Esté Macleod calendar. This is another one I’ve successfully bought twice, so it’s unlikely I would choose it again so soon and yet I don’t want to automatically dismiss it. But the art is giving me an inexplicable adrenalized feeling like the Annie Soudain (I think for a non-election year I would experience it as “stimulating,” but anxiety is warping it), and those two things combined are enough for me to remove it from the cart for this upcoming year—but I wanted to mention it in case you wanted to consider it, because I did enjoy it the other two years.
There are at least three (one! two! three!) William Morris wall calendars, and my inability to prefer one over the others may be what prevents me from buying any of them. But one of my most surprisingly satisfying calendars EVER was a wallpaper calendar, so I don’t want to be too quick to get discouraged.
Praise for the Pollinators calendar. I like the pictures and I like the VARIETY of the pictures.
Royal Academy of Arts calendar. This calendar gets even more points for variety: I like that every page is a different artist.
Orders of the Animals calendar. Lots of interesting things to look at, and I like the overall style of the art, and I feel as if I’d learn something.
Okay, that’s it!

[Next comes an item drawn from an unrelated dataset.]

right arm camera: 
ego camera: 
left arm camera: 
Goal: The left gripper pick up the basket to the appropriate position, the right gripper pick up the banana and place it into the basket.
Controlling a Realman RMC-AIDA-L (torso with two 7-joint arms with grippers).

What I will do now is keep looking at them in my cart (or I keep re-reading this post), and what usually happens next is I start feeling “I just don’t WANT that one, even though I SHOULD and sort of DO!” about some of them, and eventually I think “I just WANT that one, and I don’t know why!” about ONE, and then I buy it.
If you are one of the wall-calendar group: What are you buying this year, and/or what is your calendar-choosing strategy?